生理前にめまい・立ちくらみが起きるのはなぜ?PMSと自律神経の関係と40代向けの対処法


「立ち上がった瞬間にクラッとする」
「生理前になると急にめまいがして怖い」
「ふわふわして地に足がついていない感じがする」
——そんな経験はありませんか?
生理前のめまい・立ちくらみは、ホルモン変動が自律神経と血流に影響を与えることで起きるPMSの身体症状の一つです。「生理が来ると落ち着く」という周期性がある場合、PMSが原因の可能性が高いです。

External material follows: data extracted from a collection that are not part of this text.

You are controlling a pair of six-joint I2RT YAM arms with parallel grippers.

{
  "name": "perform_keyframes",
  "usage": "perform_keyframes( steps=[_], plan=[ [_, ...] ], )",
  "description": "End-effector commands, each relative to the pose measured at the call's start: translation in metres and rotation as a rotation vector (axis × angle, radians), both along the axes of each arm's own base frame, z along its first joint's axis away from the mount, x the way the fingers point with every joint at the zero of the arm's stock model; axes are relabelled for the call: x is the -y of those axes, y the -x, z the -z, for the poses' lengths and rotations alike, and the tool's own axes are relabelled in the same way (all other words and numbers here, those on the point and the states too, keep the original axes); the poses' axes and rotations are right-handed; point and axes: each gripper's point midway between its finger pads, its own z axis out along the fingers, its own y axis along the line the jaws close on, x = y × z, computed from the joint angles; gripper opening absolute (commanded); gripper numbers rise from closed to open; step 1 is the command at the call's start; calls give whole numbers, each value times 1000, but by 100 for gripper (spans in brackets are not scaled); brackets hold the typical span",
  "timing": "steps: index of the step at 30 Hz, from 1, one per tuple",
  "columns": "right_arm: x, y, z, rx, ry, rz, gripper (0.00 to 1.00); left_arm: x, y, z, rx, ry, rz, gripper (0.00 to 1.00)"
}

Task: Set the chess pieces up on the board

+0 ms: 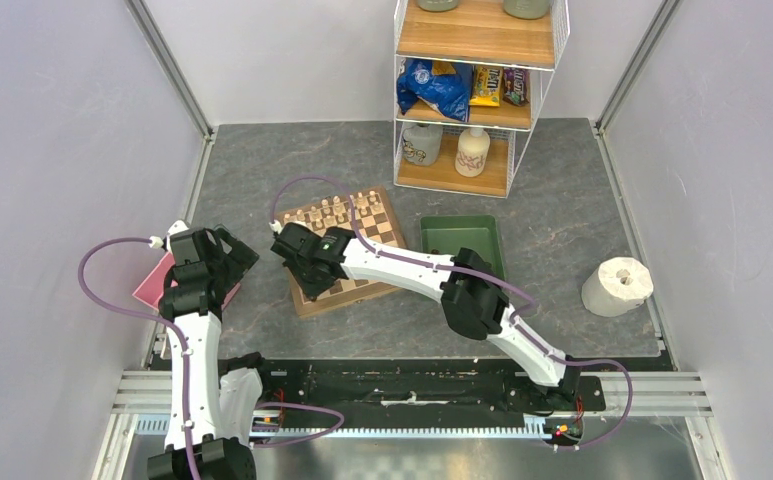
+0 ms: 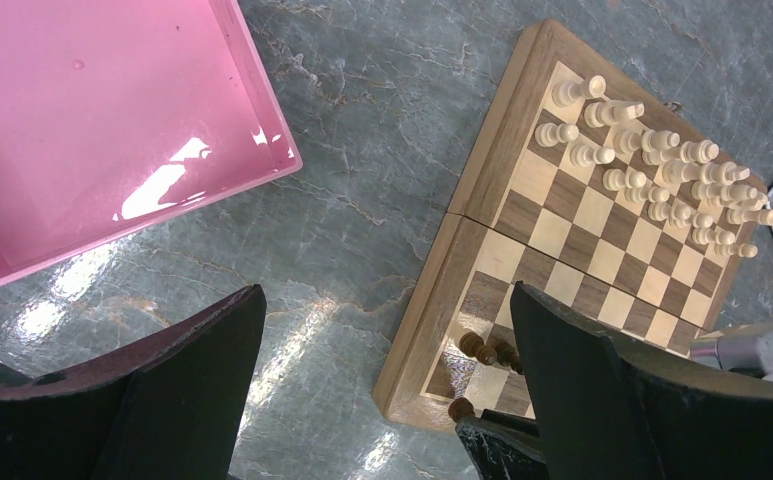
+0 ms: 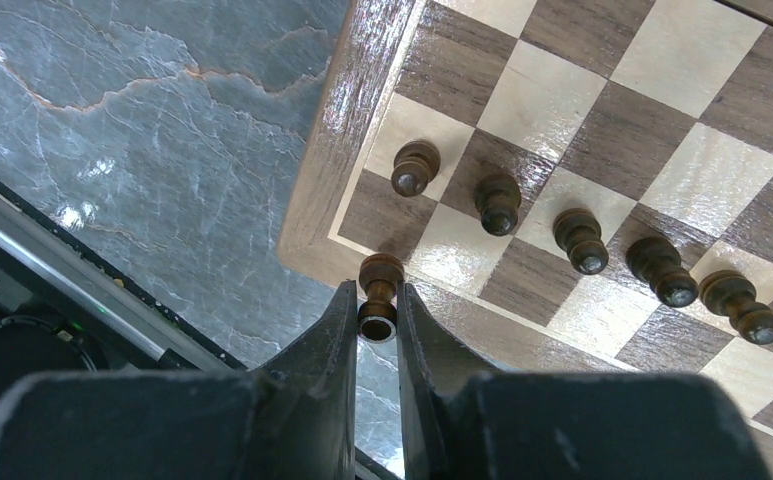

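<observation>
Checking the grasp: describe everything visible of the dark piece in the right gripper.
The dark piece is a dark-brown wooden chessman with a ringed top, perhaps a rook. Roughly upright, it is pinched by the right gripper over the pale corner border of the board, beside a row of dark pawns. Whether its base touches wood is unclear.

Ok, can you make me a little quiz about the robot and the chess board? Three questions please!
1. True or false: the left gripper is holding a chess piece.
2. What is pinched in the right gripper? A) a marble B) a dark piece C) nothing
3. Fill in: the pale pieces stand in ___ rows on the board.
Key: 1 false, its jaws are open and empty. 2 B. 3 two.
</observation>
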Motion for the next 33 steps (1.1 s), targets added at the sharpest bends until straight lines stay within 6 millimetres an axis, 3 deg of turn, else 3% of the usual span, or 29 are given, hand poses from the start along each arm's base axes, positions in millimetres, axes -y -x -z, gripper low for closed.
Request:
perform_keyframes(
  steps=[1, 33],
  plan=[
    [-11, -6, -11, 32, -28, -11, 18, -5, -3, -13, 39, -5, -37, 100],
    [-17, -13, 6, 40, -1, -20, 24, -2, -5, -12, 40, 5, -22, 100]
  ],
)
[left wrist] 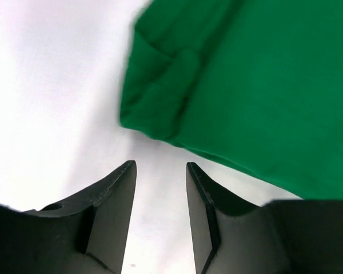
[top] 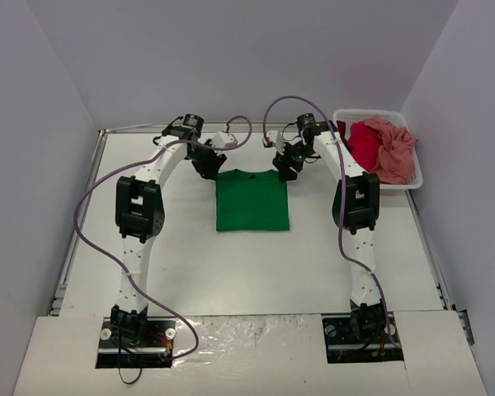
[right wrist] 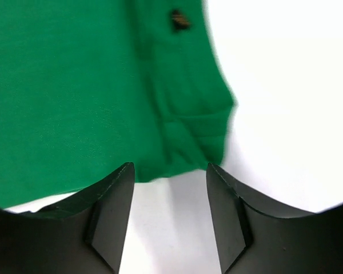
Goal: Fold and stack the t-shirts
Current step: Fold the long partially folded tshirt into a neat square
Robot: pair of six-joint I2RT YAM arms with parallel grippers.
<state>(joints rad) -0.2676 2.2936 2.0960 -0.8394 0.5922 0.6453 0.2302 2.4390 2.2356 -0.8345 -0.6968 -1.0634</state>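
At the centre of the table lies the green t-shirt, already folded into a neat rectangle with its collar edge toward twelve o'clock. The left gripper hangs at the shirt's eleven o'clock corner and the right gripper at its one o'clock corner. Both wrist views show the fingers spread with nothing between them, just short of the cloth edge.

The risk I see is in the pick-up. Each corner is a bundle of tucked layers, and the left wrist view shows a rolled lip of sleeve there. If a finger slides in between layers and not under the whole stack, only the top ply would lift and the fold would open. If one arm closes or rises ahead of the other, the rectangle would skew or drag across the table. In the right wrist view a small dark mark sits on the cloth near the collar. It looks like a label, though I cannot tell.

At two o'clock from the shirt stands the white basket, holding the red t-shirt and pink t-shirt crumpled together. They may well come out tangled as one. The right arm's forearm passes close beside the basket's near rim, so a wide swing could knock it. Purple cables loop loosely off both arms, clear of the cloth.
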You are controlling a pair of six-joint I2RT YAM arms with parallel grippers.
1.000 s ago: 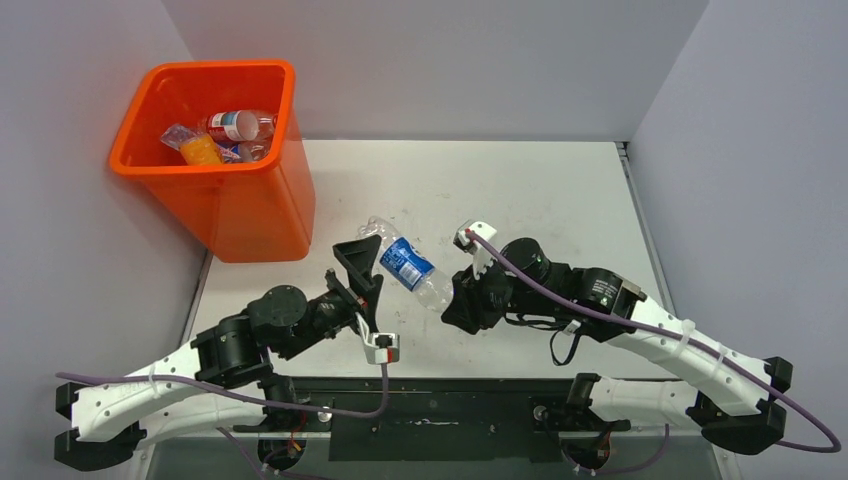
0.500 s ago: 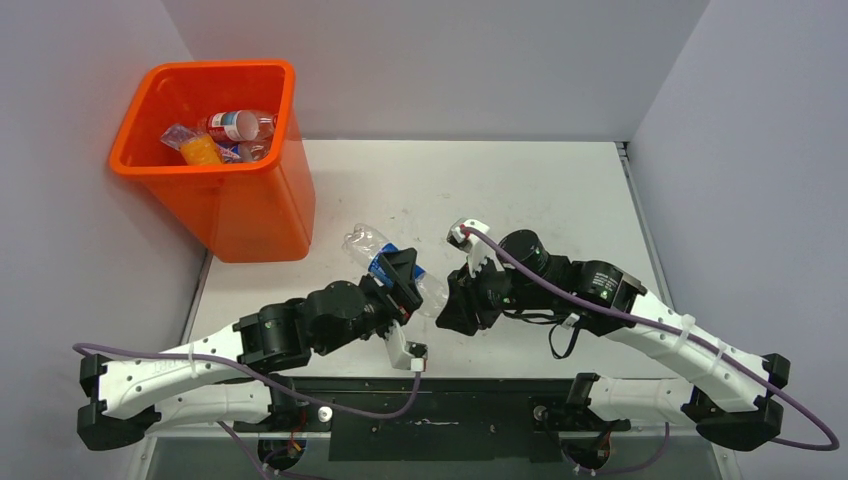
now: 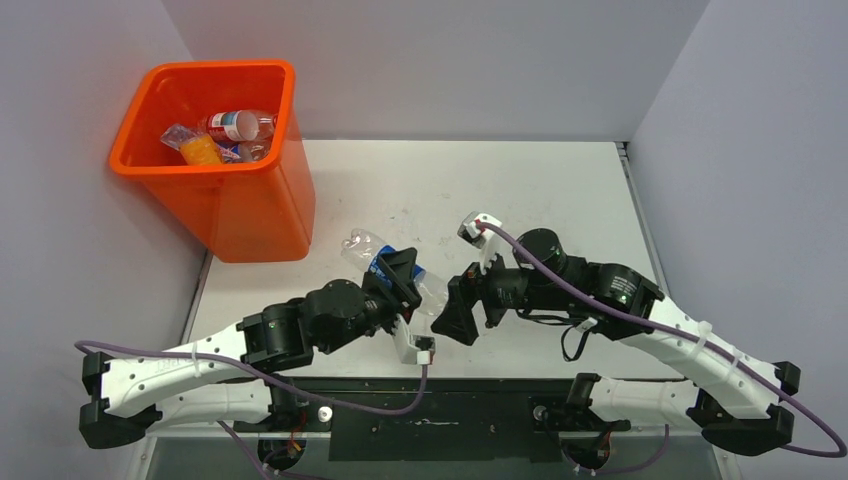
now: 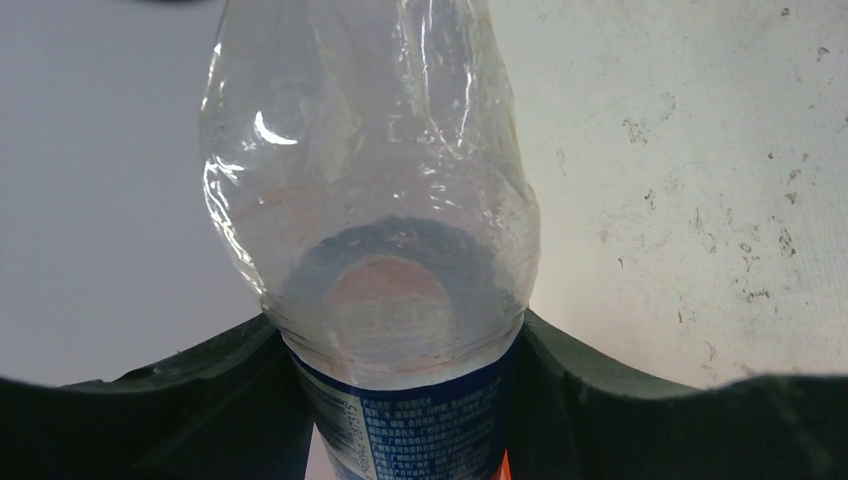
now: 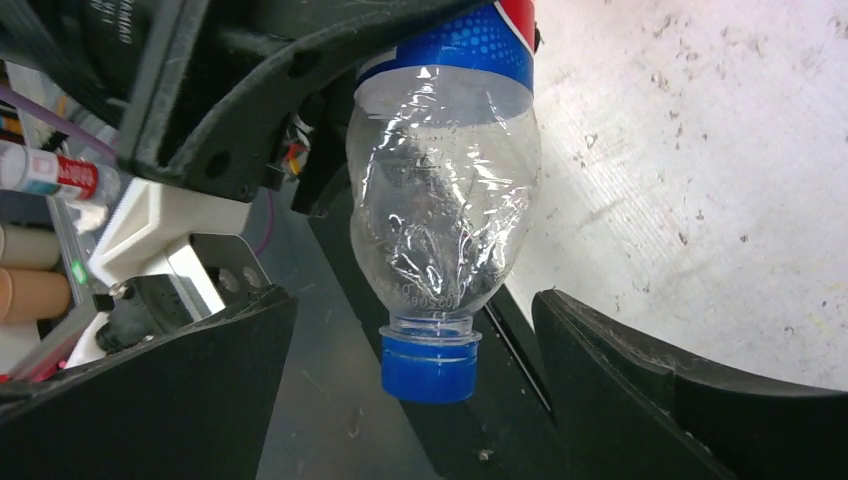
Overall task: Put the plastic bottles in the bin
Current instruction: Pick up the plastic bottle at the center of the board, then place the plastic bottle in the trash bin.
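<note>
Slip risk on a single-handed carry

The left gripper (image 3: pixel 402 278) pinches the crumpled clear bottle (image 3: pixel 363 246) across its blue label, above the table's (image 3: pixel 520 190) six o'clock side. The right gripper (image 3: pixel 452 308) stands spread, its fingers (image 5: pixel 640 380) either side of the blue cap (image 5: pixel 430 365) without touching. The bin (image 3: pixel 258 215) waits at ten o'clock, other bottles (image 3: pixel 235 125) already inside. Thin, dented plastic may buckle or slide in the pinch during a swing. The bottle's free end could also clip the spread right fingers, or the bin's rim if carried low.

Bright even light, soft shadows, glare on bottle (image 4: pixel 370 200), close foreground perhaps blurred
</note>
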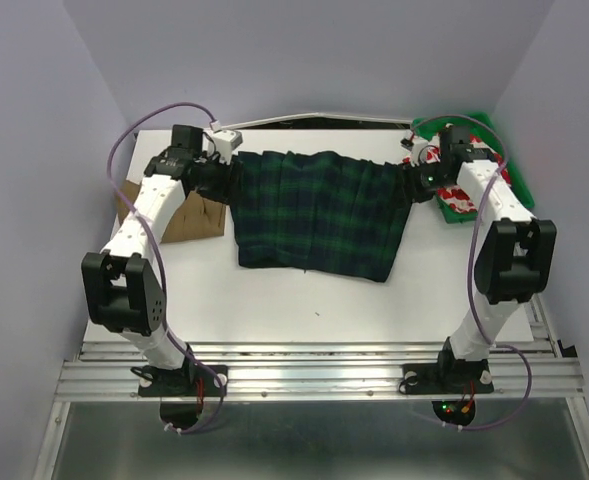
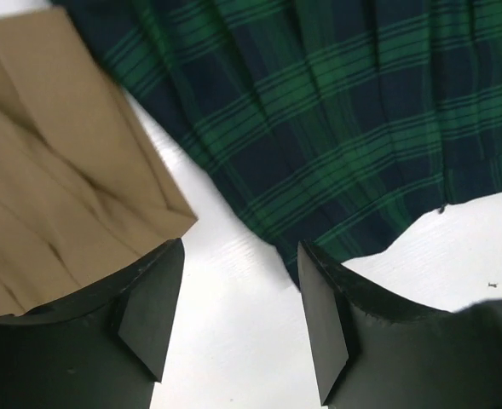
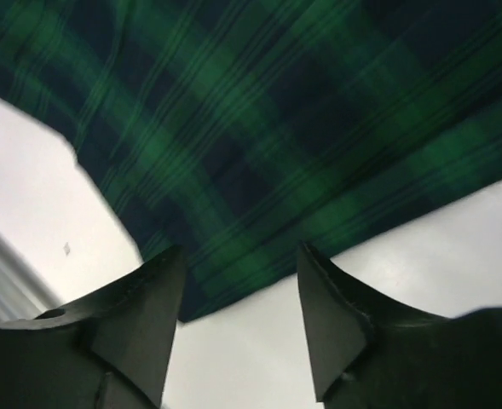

この記事でわかること: ・生理前にめまい・立ちくらみが起きる仕組み ・めまいの種類と特徴 ・セルフチェックリスト ・貧血・メニエール病・低血圧との見分け方 ・40代で悪化しやすい理由 ・今すぐできる対処法 ・漢方という選択肢
① 生理前にめまい・立ちくらみが起きる仕組み
生理前のめまい・立ちくらみには複数のホルモン変動が関係しています。
プロゲステロンによる血管拡張と血圧低下
生理前に増えるプロゲステロンには血管を拡張させる作用があります。血管が拡張すると末梢血管に血液が分散され、脳への血流が一時的に低下することがあります。特に急に立ち上がった時に血圧が追いつかず、立ちくらみが起きやすくなります。
エストロゲン低下による自律神経の乱れ
エストロゲンには自律神経を安定させる働きがあります。生理前にエストロゲンが低下すると交感神経と副交感神経のバランスが乱れ、血圧の調整機能が低下します。これにより体位変化(立ち上がる・起き上がる)の際に血圧変動への対応が遅れ、めまいが起きやすくなります。
プロゲステロンによる水分貯留と内耳への影響
プロゲステロンは体内に水分を溜め込む作用があります。内耳(平衡感覚を司る器官)周囲の水分バランスが変化することで、ふわふわした浮遊感・回転性のめまいが生じることがあります。これは内耳のむくみに近い状態です。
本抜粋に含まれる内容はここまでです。